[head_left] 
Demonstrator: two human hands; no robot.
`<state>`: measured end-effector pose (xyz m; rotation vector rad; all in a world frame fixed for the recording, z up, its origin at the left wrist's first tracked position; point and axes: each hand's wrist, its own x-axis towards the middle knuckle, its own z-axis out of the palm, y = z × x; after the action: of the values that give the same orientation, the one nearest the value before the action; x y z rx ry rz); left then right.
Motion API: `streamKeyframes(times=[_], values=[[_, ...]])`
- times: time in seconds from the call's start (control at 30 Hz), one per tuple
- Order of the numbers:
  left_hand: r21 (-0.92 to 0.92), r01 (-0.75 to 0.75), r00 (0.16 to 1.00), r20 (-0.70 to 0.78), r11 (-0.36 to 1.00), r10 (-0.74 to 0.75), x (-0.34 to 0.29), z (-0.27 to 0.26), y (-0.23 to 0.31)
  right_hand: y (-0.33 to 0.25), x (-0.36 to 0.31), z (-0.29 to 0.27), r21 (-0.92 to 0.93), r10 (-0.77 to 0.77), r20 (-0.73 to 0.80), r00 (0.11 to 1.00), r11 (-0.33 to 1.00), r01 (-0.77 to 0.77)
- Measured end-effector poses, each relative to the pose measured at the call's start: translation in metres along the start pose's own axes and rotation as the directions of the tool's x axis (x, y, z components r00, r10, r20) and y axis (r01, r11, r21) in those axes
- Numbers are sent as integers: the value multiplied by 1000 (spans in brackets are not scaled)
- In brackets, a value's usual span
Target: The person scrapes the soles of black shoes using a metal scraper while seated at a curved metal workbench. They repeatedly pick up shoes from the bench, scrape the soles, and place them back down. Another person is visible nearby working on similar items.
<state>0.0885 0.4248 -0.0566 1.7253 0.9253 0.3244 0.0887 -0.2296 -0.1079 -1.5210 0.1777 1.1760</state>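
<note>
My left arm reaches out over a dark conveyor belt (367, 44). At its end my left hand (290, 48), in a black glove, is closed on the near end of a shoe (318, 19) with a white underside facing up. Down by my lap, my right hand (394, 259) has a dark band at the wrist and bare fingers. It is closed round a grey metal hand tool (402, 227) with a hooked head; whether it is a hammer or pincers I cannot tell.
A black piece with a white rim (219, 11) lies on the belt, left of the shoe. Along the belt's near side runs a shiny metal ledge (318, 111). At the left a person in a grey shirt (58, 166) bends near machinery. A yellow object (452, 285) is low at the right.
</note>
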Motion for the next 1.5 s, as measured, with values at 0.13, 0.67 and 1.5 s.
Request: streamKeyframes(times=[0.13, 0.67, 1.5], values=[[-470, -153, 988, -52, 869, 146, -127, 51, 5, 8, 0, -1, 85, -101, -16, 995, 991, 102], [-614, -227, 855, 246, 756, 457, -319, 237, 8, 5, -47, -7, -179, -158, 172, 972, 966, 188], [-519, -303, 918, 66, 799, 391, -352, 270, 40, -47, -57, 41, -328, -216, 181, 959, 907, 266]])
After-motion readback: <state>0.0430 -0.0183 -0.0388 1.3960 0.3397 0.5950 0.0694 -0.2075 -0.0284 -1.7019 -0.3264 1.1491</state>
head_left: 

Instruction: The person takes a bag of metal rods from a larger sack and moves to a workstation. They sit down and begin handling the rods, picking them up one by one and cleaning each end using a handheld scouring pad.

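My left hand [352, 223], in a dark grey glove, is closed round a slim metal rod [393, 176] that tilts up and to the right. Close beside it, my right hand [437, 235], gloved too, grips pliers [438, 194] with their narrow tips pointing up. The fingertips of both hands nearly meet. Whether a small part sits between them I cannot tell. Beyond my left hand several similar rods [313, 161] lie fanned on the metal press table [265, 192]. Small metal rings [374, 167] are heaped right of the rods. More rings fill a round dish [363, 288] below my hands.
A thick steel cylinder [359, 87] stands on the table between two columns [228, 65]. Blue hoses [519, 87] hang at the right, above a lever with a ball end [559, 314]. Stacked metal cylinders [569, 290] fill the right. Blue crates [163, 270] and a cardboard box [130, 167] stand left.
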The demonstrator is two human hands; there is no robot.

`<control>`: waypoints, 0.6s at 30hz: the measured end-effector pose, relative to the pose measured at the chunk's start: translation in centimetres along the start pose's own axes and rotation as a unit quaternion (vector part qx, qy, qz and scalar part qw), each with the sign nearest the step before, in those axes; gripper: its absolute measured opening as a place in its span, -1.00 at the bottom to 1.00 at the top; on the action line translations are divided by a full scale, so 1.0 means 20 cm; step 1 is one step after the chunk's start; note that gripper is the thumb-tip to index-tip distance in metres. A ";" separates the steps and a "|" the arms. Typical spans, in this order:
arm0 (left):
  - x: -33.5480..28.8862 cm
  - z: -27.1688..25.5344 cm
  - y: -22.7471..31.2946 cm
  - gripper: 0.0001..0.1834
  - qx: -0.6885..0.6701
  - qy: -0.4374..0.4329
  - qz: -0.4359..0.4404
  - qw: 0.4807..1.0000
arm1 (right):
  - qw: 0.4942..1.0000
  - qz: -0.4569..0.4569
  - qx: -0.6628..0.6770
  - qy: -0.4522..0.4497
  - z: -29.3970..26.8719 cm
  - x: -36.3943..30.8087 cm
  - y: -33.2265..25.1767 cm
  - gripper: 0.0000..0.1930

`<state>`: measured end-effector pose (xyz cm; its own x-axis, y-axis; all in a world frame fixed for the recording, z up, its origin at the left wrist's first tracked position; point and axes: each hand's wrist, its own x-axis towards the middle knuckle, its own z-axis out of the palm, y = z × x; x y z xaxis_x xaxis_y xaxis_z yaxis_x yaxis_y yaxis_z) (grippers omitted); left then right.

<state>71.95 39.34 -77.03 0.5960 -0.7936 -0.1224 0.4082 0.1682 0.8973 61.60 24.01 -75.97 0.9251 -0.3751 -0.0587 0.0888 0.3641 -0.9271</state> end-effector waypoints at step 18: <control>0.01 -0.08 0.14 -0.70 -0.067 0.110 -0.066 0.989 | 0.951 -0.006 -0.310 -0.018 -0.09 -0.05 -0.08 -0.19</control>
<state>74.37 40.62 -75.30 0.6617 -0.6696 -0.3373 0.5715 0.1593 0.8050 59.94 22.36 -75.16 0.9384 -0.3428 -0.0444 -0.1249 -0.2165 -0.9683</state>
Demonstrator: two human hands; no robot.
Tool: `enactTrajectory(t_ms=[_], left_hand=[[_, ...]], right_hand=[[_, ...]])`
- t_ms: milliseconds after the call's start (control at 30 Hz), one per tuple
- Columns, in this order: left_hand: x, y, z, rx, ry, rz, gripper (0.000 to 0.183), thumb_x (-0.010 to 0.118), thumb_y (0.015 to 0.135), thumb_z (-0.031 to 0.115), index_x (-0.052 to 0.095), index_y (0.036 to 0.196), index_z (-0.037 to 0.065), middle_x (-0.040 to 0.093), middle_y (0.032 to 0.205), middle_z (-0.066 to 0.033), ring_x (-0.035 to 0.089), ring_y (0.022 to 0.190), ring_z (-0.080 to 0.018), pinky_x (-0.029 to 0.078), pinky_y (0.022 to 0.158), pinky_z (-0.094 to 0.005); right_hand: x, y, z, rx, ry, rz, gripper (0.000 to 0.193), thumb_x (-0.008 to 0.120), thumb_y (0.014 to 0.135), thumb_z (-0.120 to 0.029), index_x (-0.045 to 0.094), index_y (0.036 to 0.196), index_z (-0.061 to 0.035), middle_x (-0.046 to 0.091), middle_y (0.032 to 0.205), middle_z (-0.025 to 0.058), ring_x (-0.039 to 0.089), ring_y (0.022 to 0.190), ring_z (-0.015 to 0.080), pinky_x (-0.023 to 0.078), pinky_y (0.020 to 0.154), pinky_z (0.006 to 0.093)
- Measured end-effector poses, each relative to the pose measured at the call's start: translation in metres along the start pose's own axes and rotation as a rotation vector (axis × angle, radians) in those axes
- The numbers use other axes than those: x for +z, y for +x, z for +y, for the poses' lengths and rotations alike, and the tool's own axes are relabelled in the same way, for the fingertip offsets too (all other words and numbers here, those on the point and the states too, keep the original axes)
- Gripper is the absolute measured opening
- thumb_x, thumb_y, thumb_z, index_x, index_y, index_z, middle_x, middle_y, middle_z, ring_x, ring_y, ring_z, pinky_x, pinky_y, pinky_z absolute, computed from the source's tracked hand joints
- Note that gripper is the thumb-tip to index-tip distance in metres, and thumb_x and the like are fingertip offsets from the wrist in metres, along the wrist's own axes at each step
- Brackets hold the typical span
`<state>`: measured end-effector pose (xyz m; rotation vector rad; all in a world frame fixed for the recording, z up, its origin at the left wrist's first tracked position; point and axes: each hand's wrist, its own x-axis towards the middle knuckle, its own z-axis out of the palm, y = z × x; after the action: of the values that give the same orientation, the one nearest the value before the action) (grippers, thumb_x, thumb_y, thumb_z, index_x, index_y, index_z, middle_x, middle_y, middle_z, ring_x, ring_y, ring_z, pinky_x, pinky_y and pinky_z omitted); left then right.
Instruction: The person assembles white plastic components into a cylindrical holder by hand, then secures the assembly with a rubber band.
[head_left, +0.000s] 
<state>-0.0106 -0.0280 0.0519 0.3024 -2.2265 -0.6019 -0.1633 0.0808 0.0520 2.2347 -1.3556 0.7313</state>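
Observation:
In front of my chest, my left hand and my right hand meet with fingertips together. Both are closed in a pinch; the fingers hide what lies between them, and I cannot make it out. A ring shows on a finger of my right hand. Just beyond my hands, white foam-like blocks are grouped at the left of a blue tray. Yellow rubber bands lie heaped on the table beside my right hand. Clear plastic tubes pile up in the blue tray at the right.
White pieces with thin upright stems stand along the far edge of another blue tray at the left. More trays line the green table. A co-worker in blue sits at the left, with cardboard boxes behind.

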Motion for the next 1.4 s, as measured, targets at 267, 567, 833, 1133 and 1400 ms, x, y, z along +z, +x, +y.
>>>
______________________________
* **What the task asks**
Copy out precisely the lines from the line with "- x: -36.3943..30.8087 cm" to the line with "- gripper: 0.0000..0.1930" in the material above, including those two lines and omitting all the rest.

* **Answer to the problem**
  - x: -36.3943..30.8087 cm
  - y: -33.2265..25.1767 cm
  - gripper: 0.0000..0.1930

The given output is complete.